Oil rises on tighter supplies and increasing gasoline demand. On Tuesday, investors expected a tighter market due to seasonal gasoline demand and OPEC+ supply cutbacks, but concerns about a U.S. debt default restrained advances.

Brent crude increased 35 cents, or 0.46%, to $76.34 a barrel by 0630 GMT, while WTI rose 36 cents, or 0.50%, to $72.41.

Brent climbed 0.5% on Monday. WTI rose 0.6%, while U.S. gasoline futures rose 2.8% ahead of Memorial Day, which generally kicks off the high summer fuel demand season.

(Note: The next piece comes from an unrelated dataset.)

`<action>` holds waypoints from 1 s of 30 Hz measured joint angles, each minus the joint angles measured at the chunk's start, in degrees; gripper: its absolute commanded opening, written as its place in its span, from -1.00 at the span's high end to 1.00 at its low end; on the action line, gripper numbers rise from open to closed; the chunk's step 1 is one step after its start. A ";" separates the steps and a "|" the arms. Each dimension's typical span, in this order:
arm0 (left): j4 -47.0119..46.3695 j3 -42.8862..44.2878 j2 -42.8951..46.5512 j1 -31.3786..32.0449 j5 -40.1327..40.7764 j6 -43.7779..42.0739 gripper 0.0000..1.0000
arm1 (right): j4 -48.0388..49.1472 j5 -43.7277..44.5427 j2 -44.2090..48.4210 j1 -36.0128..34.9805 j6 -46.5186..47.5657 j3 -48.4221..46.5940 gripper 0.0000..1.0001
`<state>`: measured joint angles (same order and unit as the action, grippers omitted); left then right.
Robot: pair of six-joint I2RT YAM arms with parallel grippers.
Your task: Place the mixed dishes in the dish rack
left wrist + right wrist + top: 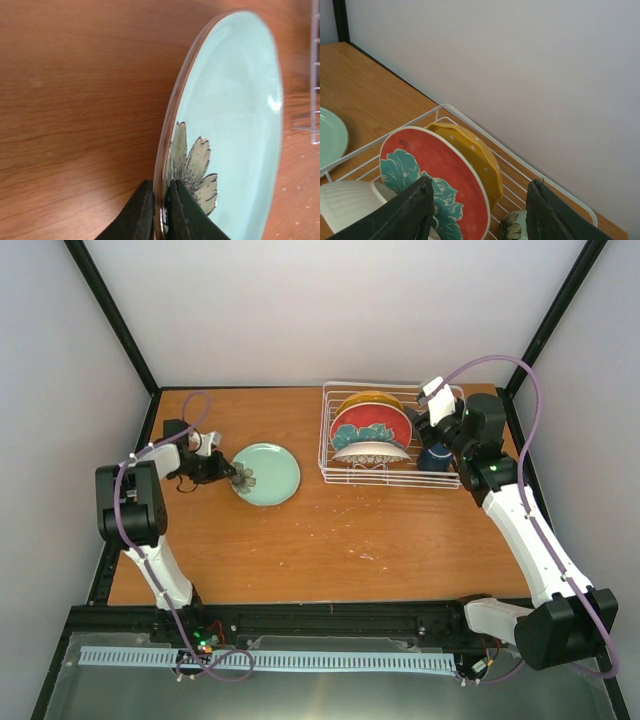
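Observation:
The pale teal dish [268,474], with a flower at its rim, lies on the table left of the white wire dish rack [325,430]. My left gripper [236,476] is shut on its left rim; in the left wrist view the fingers [142,215] pinch the rim of the dish [235,125]. In the rack stand the red plate with teal flower [372,425], the orange-yellow dotted plate [370,400] behind it and a white ribbed dish [370,452] in front. The dark blue mug [436,457] sits at the rack's right end. My right gripper [425,428] is open and empty above the rack's right part.
The right wrist view shows the red plate [420,170], the yellow plate [475,150], the white dish [345,200], a small pale green piece with a flower [512,227] low in the rack, the rack's rim [470,122] and the wall close behind.

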<state>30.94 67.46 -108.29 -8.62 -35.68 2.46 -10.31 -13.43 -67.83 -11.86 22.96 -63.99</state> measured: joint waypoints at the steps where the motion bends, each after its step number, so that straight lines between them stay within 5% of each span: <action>1: -0.72 -0.55 1.03 0.02 -0.61 0.17 0.99 | 0.31 -0.50 0.00 0.00 -0.35 0.15 -0.02; 16: -9.77 -10.10 19.41 0.31 -3.28 3.82 0.99 | 4.79 -9.07 -1.95 0.00 -6.58 1.53 0.03; 24: -20.74 -19.02 37.42 0.72 -5.07 7.23 0.99 | 6.62 -17.31 -4.55 -0.74 -8.87 2.10 0.02; 30: -30.56 -26.56 51.58 1.57 -5.01 8.09 0.99 | 2.95 -21.44 -7.21 -7.63 -4.59 0.74 0.03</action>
<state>0.38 40.91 -56.71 -7.05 -40.69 10.55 -7.35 -34.87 -75.05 -19.49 18.37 -63.24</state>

“Oil prices are consolidating their bottoms, helped by a seasonal increase in U.S. gasoline demand from next week, production cuts by OPEC+ from this month, and planned U.S. purchases to refill the Strategic Petroleum Reserve (SPR),” said Hiroyuki Kikukawa, president of NS Trading, a Nissan Securities unit.

Last Monday, the U.S. Department of Energy announced it would buy 3 million barrels of crude oil to replenish the SPR in August.

OPEC+’s voluntary production curbs, which began this month, will also likely tighten oil prices.
Goldman Sachs analysts said on Monday that they “expect sustained (oil supply) deficits from June as OPEC+ production cuts fully realize and demand rises further.”

On Monday, a Vitol executive claimed Asia would increase oil demand by 2 million barrels per day (bpd) in the year’s second half.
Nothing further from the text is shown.